What you should do ->
How many lines of the records hold the string "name"? Reply with the number alone.
Start of Block
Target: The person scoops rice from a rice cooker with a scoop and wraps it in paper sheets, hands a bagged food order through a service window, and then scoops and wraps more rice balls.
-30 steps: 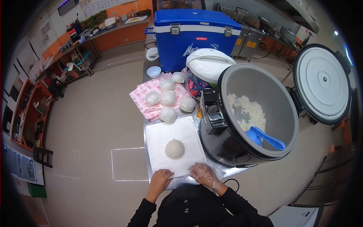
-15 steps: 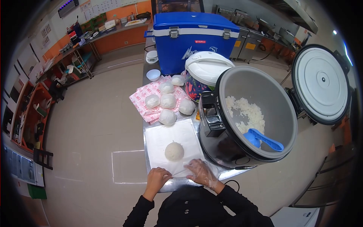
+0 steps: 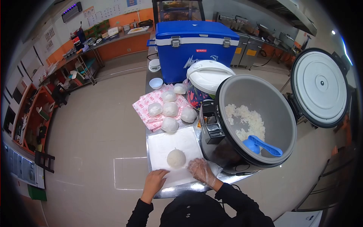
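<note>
A rounded mound of rice (image 3: 176, 158) rests on a square sheet of white paper (image 3: 157, 145) at the front of the metal table. My bare left hand (image 3: 154, 182) has its fingers closed at the paper's near left edge, apparently pinching it. Just right of the mound, my right hand (image 3: 202, 171), in a clear plastic glove, has its fingers bent over the paper; whether they grip it is unclear. Beyond the sheet, several white wrapped bundles (image 3: 170, 109) lie on and around pink printed paper (image 3: 141, 108).
A large open rice cooker (image 3: 278, 102) stands at right, holding rice (image 3: 249, 119) and a blue scoop (image 3: 262, 146). Its lid (image 3: 321, 87) hangs open. Behind are a white-lidded container (image 3: 210, 75), a blue cooler (image 3: 196, 49), a small bowl (image 3: 155, 83) and a scale (image 3: 154, 65).
The paper's near edge has been lifted and folded toward the rice mound. Both hands have moved slightly forward relative to the sheet, and the camera view has shifted.
</note>
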Tool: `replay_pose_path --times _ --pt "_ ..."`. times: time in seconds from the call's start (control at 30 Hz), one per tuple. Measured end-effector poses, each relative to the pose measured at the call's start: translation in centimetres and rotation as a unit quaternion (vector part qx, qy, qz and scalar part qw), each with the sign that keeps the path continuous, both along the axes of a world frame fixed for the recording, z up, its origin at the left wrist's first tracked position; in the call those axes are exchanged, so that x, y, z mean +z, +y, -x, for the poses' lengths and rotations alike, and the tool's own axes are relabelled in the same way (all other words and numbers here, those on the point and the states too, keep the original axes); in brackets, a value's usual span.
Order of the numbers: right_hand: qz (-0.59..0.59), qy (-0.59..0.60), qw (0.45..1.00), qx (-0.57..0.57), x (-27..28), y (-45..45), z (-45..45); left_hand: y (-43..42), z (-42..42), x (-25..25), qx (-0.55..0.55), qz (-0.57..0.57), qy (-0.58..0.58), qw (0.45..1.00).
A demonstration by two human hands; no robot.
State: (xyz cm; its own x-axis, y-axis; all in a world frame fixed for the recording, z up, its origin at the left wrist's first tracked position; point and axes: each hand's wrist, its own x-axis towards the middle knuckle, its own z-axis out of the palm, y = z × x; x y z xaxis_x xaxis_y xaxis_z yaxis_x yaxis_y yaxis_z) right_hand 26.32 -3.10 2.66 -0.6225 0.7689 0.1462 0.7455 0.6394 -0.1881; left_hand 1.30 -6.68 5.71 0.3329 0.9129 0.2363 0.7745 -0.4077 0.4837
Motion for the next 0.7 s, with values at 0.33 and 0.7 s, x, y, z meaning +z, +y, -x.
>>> replay_pose_path --times 0.33,0.7 --pt "-0.073 -0.028 0.997 -0.002 -0.1 2.2 -1.2 1.6 2.6 -0.9 0.094 0.141 -0.146 0.975" --pt "-0.022 0.184 0.978 -0.092 -3.1 3.8 1.5 3.5 1.4 -2.3 0.100 0.093 -0.240 0.961"
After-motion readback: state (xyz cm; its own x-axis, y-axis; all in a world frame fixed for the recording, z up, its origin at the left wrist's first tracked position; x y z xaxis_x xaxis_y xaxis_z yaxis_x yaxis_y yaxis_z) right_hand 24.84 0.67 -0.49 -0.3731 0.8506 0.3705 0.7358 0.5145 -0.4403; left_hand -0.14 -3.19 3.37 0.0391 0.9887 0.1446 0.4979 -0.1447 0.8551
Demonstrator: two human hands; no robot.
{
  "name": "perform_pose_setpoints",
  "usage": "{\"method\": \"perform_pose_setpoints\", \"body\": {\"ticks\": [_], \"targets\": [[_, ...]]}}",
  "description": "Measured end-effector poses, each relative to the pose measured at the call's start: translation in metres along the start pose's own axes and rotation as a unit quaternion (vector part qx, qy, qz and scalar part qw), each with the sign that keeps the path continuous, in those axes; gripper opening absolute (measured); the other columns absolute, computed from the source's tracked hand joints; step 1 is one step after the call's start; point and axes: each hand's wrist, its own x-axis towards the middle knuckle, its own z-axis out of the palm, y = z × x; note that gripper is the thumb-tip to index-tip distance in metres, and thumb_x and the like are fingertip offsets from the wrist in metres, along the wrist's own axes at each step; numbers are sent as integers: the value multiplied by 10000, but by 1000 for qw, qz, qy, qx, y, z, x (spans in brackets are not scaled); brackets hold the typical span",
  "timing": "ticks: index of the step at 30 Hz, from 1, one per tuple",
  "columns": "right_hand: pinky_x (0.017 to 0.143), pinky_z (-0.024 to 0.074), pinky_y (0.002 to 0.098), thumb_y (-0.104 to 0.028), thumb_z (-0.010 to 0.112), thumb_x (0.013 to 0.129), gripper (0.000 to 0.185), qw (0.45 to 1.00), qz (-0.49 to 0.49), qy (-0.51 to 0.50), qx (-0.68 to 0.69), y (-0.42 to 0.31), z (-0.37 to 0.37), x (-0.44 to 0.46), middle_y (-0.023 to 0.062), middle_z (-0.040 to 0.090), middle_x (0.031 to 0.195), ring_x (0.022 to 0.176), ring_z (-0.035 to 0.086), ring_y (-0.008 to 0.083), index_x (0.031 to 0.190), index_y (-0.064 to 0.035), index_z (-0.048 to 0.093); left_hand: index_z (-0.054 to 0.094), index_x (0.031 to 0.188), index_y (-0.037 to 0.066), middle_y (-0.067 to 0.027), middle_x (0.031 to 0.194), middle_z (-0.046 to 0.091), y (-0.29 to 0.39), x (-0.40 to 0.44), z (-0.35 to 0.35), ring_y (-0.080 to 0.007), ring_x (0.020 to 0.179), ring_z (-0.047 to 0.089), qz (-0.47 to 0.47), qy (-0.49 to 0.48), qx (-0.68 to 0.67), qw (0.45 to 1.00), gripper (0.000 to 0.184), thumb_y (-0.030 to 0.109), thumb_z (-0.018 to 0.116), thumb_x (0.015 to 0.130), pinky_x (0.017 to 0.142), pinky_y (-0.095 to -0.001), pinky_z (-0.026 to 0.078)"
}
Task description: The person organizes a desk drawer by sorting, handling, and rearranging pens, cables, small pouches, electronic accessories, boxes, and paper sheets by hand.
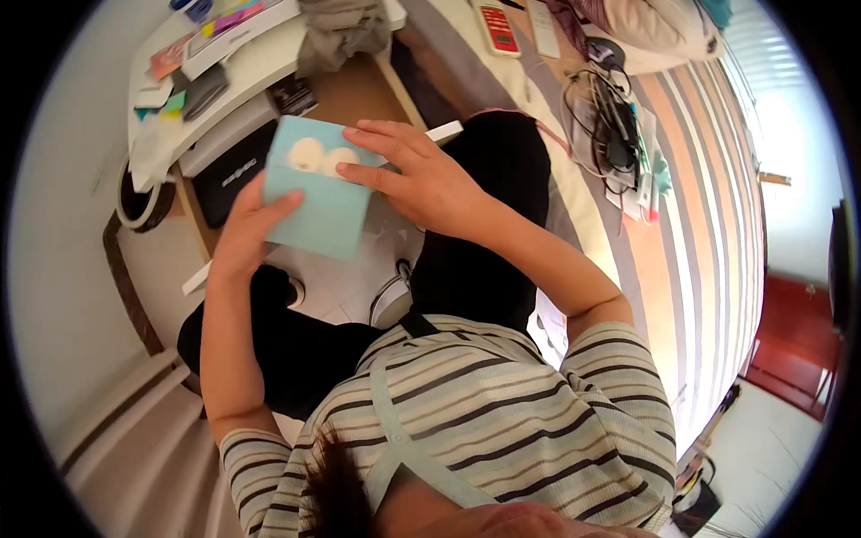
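Note:
A flat light-blue box or booklet (318,211) with two cream round shapes near its top is held up over the open drawer, tilted a little. My left hand (247,233) grips its left side, thumb across the front and the other fingers mostly hidden behind. At its upper right edge, my right hand (417,179) holds on with fingers reaching over the front; the right thumb is not visible. Below and to the left, a black box (240,175) with pale lettering lies in the drawer (392,88).
On the white desk (256,72) are papers, sticky notes and a grey cloth (345,31). A striped bed (691,224) on the right bears a red-and-white calculator-like device (497,29), a remote (543,27) and tangled cables (619,130). A white ring-like handle (134,211) shows at left.

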Motion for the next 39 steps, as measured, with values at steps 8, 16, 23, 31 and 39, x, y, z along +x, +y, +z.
{"method": "perform_pose_setpoints", "body": {"ticks": [8,16,23,31,39], "targets": [[911,411,435,-83,711,708,345,926,198,124,-298,107,-115,-95,121,563,1138,1086,510,324,1042,-105,629,483,1288,18,-83,1193,561,8,13,-54,-187,1086,529,46,249,-2,967,530,186,670,821,936,-342,405],[993,337,488,-229,659,770,325,792,376,46,-479,124,-178,-236,135,483,1328,1247,421,334,1080,-133,640,482,1314,67,-65,1240,519,-10,25,-93,-193,1135,464,-12,333,20,943,604,243,698,779,960,-360,346],[1042,311,448,-109,687,725,409,890,259,41,-374,71,-143,-192,120,525,1259,1200,468,284,1122,-73,594,454,1344,72,-65,1258,504,-20,30,-79,-203,1148,455,-24,305,-20,952,633,207,682,769,972,-353,341],[1047,307,454,-128,647,740,340,849,241,-23,-470,99,-129,-173,82,630,1080,1108,540,244,1070,-69,597,393,1404,102,-101,1388,411,-2,19,-36,-232,1270,383,74,241,12,968,655,70,592,781,1070,-357,275],[800,458,450,-191,586,873,243,796,358,182,-452,104,-164,-165,183,638,955,921,606,338,1053,-29,573,623,1184,63,-120,1285,512,3,9,-45,-222,1189,467,15,204,32,978,407,46,511,794,1035,-303,335]]}}
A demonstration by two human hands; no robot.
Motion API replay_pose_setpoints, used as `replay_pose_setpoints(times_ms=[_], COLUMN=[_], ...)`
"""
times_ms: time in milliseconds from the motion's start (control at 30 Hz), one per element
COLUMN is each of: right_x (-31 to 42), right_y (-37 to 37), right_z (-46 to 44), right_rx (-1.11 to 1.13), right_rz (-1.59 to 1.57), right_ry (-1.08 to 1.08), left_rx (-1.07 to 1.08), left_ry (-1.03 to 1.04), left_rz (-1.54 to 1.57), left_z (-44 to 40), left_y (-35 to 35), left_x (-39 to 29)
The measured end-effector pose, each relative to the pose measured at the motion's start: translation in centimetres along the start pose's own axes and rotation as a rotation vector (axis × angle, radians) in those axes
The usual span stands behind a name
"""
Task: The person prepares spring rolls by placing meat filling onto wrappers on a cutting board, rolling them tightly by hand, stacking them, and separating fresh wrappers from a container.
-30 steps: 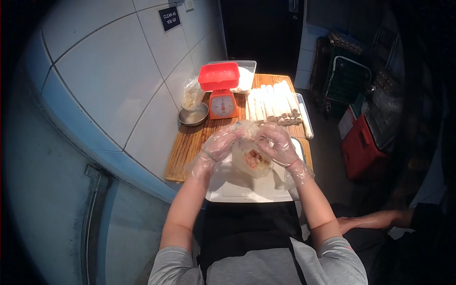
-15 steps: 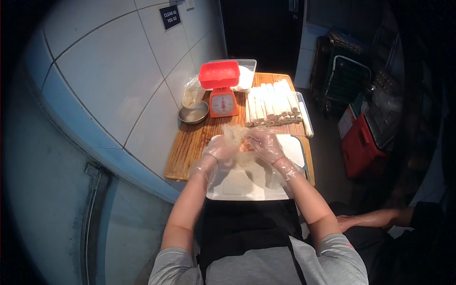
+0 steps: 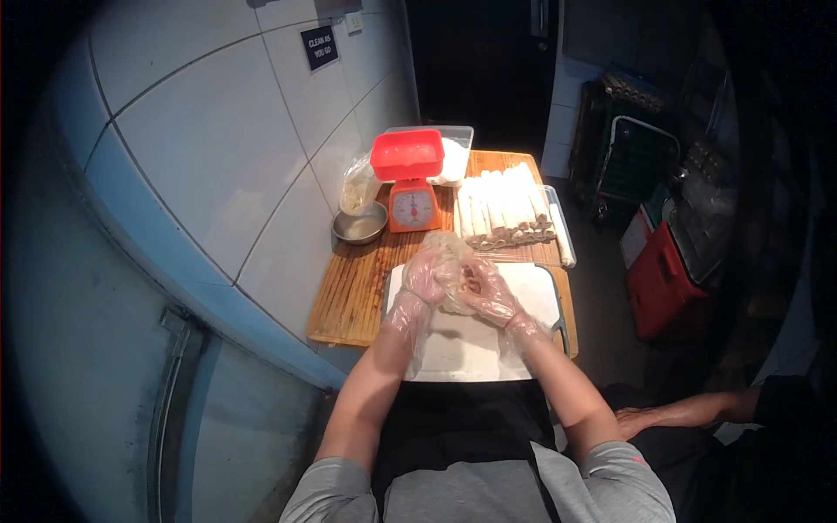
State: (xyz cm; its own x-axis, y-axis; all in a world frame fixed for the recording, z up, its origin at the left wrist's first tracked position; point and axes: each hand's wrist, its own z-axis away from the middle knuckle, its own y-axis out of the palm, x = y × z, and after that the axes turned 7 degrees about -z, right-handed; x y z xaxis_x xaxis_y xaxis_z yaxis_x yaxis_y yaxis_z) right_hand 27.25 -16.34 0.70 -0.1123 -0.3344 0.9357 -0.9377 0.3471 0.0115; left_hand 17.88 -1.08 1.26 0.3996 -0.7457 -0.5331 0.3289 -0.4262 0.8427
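At ten o'clock from the hands, a round grey metal bowl [image 3: 360,228] with a smooth rim stands on the brown, striped wooden table [image 3: 336,318], with a crinkled clear plastic bag of pale contents [image 3: 359,190] just behind it. To its right, at eleven o'clock, is a glossy orange-red dial scale with a shallow red plastic pan [image 3: 412,205]. Nearer in, the person's left hand [image 3: 425,277], in a loose clear plastic glove, has its fingers curled around the left side of a limp, translucent plastic bag [image 3: 449,253]. This bag lies between the two hands, above the flat white cutting board [image 3: 462,353], its crumpled length running roughly twelve to six o'clock; it sits at about two o'clock from the left palm, the closer of the two. The person's right hand [image 3: 488,292], gloved alike, meets the bag from four o'clock with bent fingers; whether they pinch the film I cannot tell. Lumpy pinkish-brown filling [image 3: 472,281] shows beside those fingers. Farther right, at one o'clock, a stack of slim, matte, off-white rolls [image 3: 501,205] lies with long axes pointing away from the person.
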Motion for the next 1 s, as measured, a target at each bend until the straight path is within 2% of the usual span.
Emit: replay_pose_setpoints(times_ms=[33, 67, 133, 167, 200, 267, 367, 467, 567, 667, 767, 867, 967, 1000], right_x=[-0.5, -0.5, 0.4, 1.2, 2.5, 4.4, 1.5, 3.0, 0.1, 3.0, 5.6, 6.4, 5.0, 4.6], right_y=[-0.6, -0.5, 1.3, 1.7, 1.9, 2.2, 1.3, 2.5, 2.0, 2.7, 2.9, 3.1, 1.7, 1.0], right_z=[0.4, 0.9, 1.6, 2.0, 2.1, 2.5, 2.4, 2.0, 1.3, 1.6, 2.1, 1.9, 1.8, 1.7], right_rx=[0.015, -0.055, -0.191, -0.140, -0.150, -0.165, -0.283, -0.489, -0.554, -0.468, -0.384, -0.408, -0.420, -0.450], right_rz=[0.045, -0.220, -0.754, -0.978, -1.057, -1.225, -0.969, -0.769, -0.585, -1.123, -1.282, -1.007, -0.277, -0.398], right_ry=[-0.099, -0.069, -0.012, -0.049, -0.062, -0.082, -0.076, 0.031, -0.029, 0.040, 0.029, -0.015, 0.013, 0.023], left_rx=[0.026, 0.054, 0.338, 0.373, 0.408, 0.263, 0.351, 0.391, 0.364, 0.284, 0.384, 0.247, 0.232, 0.415], left_ry=[0.009, 0.017, -0.023, -0.014, -0.006, 0.074, 0.061, -0.010, 0.043, 0.151, 0.139, 0.182, 0.199, 0.120], left_rz=[-0.030, -0.061, 0.119, 0.136, 0.153, 0.032, -0.009, 0.011, 0.013, -0.011, 0.023, 0.025, -0.021, 0.007], left_z=[1.1, 1.4, 0.5, 0.4, 0.4, 1.8, 2.4, 2.0, 1.9, 2.4, 2.9, 3.8, 3.1, 2.7], left_y=[2.7, 4.5, 6.0, 6.6, 7.4, 9.6, 9.4, 8.7, 8.6, 9.6, 9.7, 10.6, 9.8, 9.2], left_x=[-0.1, 0.0, 1.1, 1.6, 2.0, 2.2, 2.3, 1.7, 0.2, 0.2, 0.0, 0.0, -0.4, -1.1])
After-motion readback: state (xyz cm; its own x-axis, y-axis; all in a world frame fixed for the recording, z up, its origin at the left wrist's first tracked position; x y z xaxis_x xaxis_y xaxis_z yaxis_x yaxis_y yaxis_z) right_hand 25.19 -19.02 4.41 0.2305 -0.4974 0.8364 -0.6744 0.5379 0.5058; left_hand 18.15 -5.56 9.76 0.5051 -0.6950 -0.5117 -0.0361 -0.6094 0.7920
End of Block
Exercise response ->
2